Career Breaks: What you need to know before you go!
In this article we discuss the impact of taking a career break, with a particular focus on your financial situation, and provide strategies to help mitigate any repercussions.
In today’s fast-paced world, it’s becoming increasingly common for people to take a break from their careers to focus on other areas of their lives such as spending time with family, pursuing further education, or simply taking a break to rest and recharge.
But, before waving goodbye to your job, it’s important to consider how this decision will impact your finances.
Why take a career break?
There are several reasons why you may choose to take a career break:
- Family Responsibilities: to care for family, especially in the early years of parenthood, or during times of illness or caregiving.
- Personal Health and Well-Being: to focus on health, long or short-term illness or well-being.
- Pursuing Further Education: pursue higher education or acquire new skills to advance career prospects.
- Relocation or Travel: to relocate to a different place, or the opportunity for extended travel experiences.
- Career Change or Sabbatical: to explore other opportunities, transition to a new field, or take a sabbatical to recharge and re-evaluate career goals.
Impacts of Career Breaks
Even a short career break can have a significant impact on an individual’s life. These may include:
- Financial Impact: career breaks mean a reduced, or complete loss of, income. This can affect financial stability, requiring budget adjustments and careful financial planning.
- Career Progression Delay: an individual’s career progression may be delayed, as they may miss out on promotions, raises, and opportunities for skill development.

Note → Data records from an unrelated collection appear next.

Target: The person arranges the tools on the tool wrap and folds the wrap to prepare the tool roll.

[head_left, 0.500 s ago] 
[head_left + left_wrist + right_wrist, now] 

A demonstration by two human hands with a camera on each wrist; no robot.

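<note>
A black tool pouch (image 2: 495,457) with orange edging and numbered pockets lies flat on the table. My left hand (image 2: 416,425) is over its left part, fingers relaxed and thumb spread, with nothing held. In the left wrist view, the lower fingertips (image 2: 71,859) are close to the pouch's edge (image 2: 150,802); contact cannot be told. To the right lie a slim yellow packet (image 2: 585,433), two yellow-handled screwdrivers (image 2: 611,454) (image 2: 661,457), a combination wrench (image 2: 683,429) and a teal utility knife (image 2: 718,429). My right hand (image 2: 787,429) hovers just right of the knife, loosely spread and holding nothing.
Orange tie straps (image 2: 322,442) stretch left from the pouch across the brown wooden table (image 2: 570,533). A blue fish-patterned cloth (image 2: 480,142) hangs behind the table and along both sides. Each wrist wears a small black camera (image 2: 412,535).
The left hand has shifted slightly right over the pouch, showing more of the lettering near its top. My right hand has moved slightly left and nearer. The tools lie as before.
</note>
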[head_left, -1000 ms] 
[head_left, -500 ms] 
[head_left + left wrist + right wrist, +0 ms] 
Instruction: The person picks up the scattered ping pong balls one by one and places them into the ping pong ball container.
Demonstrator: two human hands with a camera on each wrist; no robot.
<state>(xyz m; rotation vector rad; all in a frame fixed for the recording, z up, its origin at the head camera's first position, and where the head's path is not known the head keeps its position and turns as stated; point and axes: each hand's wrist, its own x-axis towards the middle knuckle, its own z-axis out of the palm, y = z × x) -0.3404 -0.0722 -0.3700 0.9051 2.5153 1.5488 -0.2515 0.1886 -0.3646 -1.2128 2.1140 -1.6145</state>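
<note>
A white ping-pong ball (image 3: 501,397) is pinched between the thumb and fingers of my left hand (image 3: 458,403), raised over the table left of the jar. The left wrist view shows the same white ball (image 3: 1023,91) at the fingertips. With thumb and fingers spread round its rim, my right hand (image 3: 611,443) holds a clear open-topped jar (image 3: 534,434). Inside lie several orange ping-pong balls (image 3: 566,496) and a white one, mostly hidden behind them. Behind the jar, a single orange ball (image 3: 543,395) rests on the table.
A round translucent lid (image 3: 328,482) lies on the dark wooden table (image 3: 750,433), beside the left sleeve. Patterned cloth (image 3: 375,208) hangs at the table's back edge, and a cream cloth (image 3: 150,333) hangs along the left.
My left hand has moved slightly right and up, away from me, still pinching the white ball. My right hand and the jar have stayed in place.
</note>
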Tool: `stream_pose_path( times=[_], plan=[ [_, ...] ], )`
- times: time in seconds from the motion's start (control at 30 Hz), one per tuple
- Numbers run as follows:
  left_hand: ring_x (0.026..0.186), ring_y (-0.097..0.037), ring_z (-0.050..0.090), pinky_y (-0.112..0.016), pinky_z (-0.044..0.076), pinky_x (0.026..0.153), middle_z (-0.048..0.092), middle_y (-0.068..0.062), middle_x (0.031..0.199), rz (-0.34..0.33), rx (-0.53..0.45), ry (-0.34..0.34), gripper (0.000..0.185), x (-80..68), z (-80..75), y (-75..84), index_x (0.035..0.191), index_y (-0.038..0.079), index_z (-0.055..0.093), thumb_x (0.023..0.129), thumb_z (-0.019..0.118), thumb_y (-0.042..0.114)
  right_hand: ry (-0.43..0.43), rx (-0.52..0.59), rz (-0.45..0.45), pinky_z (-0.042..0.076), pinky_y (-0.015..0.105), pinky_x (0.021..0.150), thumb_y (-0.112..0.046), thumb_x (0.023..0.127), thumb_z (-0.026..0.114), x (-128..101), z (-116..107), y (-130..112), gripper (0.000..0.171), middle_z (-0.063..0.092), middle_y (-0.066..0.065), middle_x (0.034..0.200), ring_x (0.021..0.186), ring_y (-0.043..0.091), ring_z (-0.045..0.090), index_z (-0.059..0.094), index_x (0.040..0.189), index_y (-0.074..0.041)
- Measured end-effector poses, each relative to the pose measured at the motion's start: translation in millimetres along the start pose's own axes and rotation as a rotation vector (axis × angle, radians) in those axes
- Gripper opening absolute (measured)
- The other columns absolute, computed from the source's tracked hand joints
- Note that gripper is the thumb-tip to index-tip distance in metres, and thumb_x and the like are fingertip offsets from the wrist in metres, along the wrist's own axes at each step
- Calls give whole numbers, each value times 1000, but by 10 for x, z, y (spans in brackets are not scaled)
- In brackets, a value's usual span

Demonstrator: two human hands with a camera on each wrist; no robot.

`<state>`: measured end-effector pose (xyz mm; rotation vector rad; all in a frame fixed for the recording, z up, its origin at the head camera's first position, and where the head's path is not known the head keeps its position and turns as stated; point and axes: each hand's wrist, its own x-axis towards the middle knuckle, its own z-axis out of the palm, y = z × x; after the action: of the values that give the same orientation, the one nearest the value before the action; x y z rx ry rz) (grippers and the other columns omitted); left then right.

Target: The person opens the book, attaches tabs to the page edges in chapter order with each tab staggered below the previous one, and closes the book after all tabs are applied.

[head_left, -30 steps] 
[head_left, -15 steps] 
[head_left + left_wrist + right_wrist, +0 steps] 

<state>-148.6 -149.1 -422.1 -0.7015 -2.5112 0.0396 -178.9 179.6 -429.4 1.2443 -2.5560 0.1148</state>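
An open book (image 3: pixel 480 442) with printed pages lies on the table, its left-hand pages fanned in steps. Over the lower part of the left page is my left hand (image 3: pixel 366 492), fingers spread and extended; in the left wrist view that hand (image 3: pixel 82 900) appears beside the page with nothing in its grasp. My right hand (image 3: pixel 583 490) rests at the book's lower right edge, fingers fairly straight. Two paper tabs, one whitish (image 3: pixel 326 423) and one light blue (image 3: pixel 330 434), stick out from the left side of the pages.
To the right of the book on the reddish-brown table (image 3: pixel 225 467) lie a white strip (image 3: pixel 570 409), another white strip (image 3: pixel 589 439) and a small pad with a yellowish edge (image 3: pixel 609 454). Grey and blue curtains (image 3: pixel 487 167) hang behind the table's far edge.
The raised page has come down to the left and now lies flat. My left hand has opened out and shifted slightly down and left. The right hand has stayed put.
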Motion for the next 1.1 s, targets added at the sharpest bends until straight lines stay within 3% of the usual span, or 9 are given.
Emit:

- Reduced Network and Industry Connections: maintaining a professional network can be challenging, which could limit access to job opportunities and industry insights.
If you’re out of the workforce for an extended period, there may be longer-term impacts. Extended career breaks may result in:
- Skill Development: skill gaps or outdated knowledge. In rapidly evolving industries, this can make it difficult to catch up.
- Retirement Savings: the loss of income and contributions to superannuation can lead to lower savings and a delayed retirement age.
- Confidence and Professional Identity: taking a career break, especially if it’s unplanned or extended, may impact an individual’s confidence and professional identity.
While there are numerous potential impacts, many people successfully navigate these challenges and find ways to re-establish themselves professionally. Planning ahead, continuing education, networking, and maintaining industry connections will help mitigate some of these effects.
How to minimise financial strain during a career break
The impact on cashflow is often front-of-mind for people considering a career break, and for good reason. However, careful planning across these key areas will help minimise the financial effects:
Budgeting and Saving
- Save money in advance of your career break. The more you save, the better your financial cushion will be.
- Create a detailed budget that shows your current expenses and identifies areas where you can cut back.
- Build an emergency fund of around three months’ income to cover unexpected expenses.
- Minimise or eliminate high-interest debt, such as credit card debt, before your career break.
- Consider consolidating or refinancing loans to lower interest rates to reduce monthly payments. Consider the loan type (e.g. principal and interest, or interest only) and the appropriateness of an offset account.
- Develop a plan for re-entering the workforce, including job search strategies, networking efforts, and skill development.
- Explore part-time or freelance opportunities during your break to maintain some income and keep your skills sharp.
Career breaks offer invaluable opportunities for personal and professional development. But, without sound financial management, they can also pose significant challenges.
Before you make any decisions, talk to your financial adviser to ensure there aren’t any hidden financial consequences you haven’t planned for.